> _WORK ORDER_
Copy the data from the line that contains "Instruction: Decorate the" to its last line, exactly, including both of those lines and leaving out everything before.

> _SOURCE DATA_
....
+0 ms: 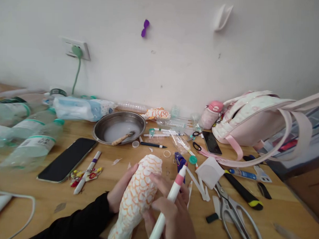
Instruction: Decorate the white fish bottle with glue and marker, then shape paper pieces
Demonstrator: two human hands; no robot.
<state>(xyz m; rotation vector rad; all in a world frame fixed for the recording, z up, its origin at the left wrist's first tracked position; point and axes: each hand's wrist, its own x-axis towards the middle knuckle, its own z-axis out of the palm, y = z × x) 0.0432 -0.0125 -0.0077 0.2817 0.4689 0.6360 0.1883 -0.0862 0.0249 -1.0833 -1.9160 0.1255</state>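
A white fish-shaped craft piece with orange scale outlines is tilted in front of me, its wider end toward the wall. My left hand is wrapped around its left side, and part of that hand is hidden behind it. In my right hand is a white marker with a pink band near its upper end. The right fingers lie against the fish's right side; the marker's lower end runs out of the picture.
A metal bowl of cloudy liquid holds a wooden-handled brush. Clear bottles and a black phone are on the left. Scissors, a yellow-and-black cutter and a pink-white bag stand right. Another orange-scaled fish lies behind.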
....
> _RESULT OF THE EXERCISE_
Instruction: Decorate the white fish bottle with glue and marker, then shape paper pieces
Demonstrator: two human hands; no robot.
<state>(xyz m; rotation vector rad; all in a world frame fixed for the recording, z up, its origin at the left wrist's first tracked position; point and axes: each hand's wrist, its own x-axis towards the middle knuckle, its own z-axis out of the palm, y = z × x) 0.0432 -0.0125 -0.0077 0.2817 0.4689 0.6360 0.1883 -0.0862 0.0249 -1.0833 -1.9160 0.1255</state>
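A white fish-shaped craft piece with orange scale outlines is tilted in front of me, its wider end toward the wall. My left hand is wrapped around its left side, and part of that hand is hidden behind it. In my right hand is a white marker with a pink band near its upper end. The right fingers lie against the fish's right side; the marker's lower end runs out of the picture.
A metal bowl of cloudy liquid holds a wooden-handled brush. Clear bottles and a black phone are on the left. Scissors, a yellow-and-black cutter and a pink-white bag stand right. Another orange-scaled fish lies behind.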

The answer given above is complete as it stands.